▶ **Problem statement**
Could you reproduce every entry as it stands, leaving the pictures behind?

Information START

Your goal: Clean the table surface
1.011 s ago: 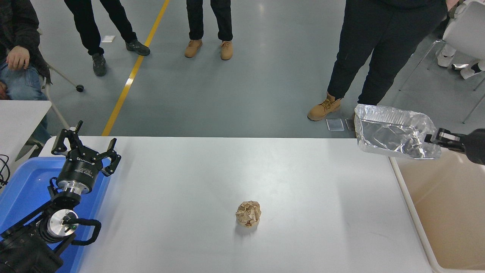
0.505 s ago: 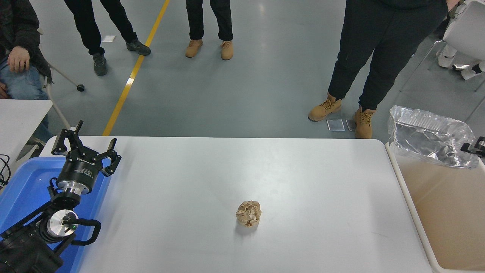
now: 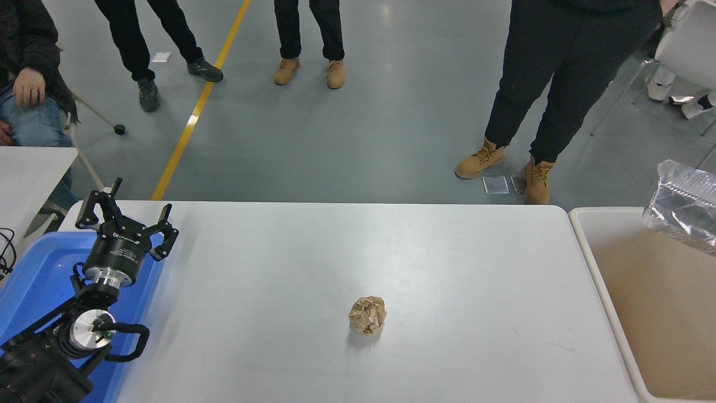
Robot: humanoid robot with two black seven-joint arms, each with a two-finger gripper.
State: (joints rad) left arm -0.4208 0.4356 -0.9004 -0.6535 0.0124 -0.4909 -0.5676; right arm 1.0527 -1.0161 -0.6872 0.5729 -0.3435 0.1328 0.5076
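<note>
Foil tray [image 3: 683,208] has moved right over the beige bin [image 3: 660,313], its claw probably off-frame; crumpled paper [image 3: 367,315] remains on the worktop [image 3: 347,252]; left claw [image 3: 127,219] parked, spread wide.

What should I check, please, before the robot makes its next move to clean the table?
1. Foil tray off the table surface, above the beige bin: ok.
2. Crumpled paper ball cleared: not ok, it lies on the table.
3. Right gripper visible: not ok, out of frame.
4. Tray released: cannot tell.
5. Left gripper parked, open, over the blue bin: ok.
6. People clear of the table: ok, they stand beyond the far edge.
</note>
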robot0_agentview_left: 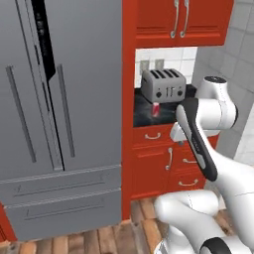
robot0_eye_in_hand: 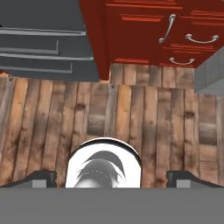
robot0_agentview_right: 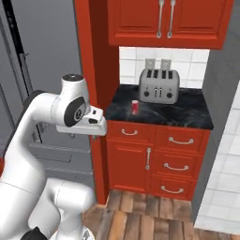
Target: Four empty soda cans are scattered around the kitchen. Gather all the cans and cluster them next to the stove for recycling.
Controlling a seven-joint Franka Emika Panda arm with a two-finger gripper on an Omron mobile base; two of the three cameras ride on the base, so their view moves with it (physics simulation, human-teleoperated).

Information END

▶ **Exercise answer**
Your goal: Clean the table surface
1.011 s ago: 
0.505 s ago: 
now: 
Robot: humanoid robot with two black seven-joint arms, each with a two-finger gripper.
State: (joints rad) left arm -0.4208 0.4356 -0.9004 -0.6535 0.0124 -0.4909 -0.5676; right arm 1.0527 -1.0161 -0.6872 0.5729 -0.3435 0.1328 0.5076
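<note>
Foil tray [image 3: 683,208] has moved right over the beige bin [image 3: 660,313], its claw probably off-frame; crumpled paper [image 3: 367,315] remains on the worktop [image 3: 347,252]; left claw [image 3: 127,219] parked, spread wide.

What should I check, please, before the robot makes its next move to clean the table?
1. Foil tray off the table surface, above the beige bin: ok.
2. Crumpled paper ball cleared: not ok, it lies on the table.
3. Right gripper visible: not ok, out of frame.
4. Tray released: cannot tell.
5. Left gripper parked, open, over the blue bin: ok.
6. People clear of the table: ok, they stand beyond the far edge.
</note>
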robot0_agentview_left: 
robot0_eye_in_hand: 
robot0_agentview_right: 
Target: Four empty soda cans are scattered around the kitchen. Gather all the cans and cluster them next to the stove for recycling.
Controlling a seven-joint Franka Emika Panda arm with a two-finger gripper on an Omron mobile base; two of the three cameras ride on the base, so their view moves with it (physics simulation, human-teleoperated).

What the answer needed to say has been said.